**The task**
Everything from the top of the data below through the line with "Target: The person" should be duplicated exactly, and nothing past it.

⟨

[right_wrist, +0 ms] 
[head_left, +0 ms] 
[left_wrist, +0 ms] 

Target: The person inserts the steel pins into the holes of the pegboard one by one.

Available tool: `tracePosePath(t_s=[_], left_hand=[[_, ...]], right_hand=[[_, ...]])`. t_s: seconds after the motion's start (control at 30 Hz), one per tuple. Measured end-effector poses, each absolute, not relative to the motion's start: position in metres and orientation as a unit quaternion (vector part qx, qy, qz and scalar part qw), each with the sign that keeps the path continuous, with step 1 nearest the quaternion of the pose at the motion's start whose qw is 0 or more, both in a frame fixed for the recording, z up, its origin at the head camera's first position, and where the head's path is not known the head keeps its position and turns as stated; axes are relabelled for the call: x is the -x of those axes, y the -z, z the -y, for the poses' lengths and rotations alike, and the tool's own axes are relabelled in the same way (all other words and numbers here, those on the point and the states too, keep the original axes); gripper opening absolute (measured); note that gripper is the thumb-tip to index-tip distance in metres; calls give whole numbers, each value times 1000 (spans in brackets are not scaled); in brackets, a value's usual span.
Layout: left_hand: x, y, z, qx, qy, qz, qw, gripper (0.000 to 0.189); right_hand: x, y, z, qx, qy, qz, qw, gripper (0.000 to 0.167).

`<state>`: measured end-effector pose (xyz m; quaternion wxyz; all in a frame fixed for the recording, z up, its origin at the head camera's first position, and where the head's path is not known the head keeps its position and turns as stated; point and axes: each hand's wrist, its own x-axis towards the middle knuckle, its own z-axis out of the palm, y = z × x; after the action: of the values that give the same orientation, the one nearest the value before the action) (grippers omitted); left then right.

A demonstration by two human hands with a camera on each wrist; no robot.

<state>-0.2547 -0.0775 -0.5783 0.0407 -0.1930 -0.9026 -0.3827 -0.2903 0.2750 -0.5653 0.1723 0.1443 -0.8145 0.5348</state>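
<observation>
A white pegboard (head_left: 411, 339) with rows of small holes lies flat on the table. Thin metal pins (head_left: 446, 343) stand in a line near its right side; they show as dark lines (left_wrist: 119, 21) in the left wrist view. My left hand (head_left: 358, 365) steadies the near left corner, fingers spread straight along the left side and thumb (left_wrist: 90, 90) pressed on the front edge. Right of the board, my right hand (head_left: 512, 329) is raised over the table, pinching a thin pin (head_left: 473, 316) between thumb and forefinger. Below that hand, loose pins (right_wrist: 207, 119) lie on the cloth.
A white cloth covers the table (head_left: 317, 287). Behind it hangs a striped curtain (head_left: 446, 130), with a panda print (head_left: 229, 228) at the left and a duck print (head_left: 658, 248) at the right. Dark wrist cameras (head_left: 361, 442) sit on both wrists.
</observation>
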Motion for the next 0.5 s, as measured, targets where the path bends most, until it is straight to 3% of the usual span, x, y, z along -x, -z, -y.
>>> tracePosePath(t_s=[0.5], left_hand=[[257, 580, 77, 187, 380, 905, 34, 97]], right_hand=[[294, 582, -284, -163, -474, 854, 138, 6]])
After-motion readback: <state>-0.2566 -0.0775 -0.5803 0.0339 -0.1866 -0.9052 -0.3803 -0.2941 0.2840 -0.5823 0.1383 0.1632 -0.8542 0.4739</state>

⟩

**Response box**
[right_wrist, +0 ms] 
[head_left, +0 ms] 
[left_wrist, +0 ms] 

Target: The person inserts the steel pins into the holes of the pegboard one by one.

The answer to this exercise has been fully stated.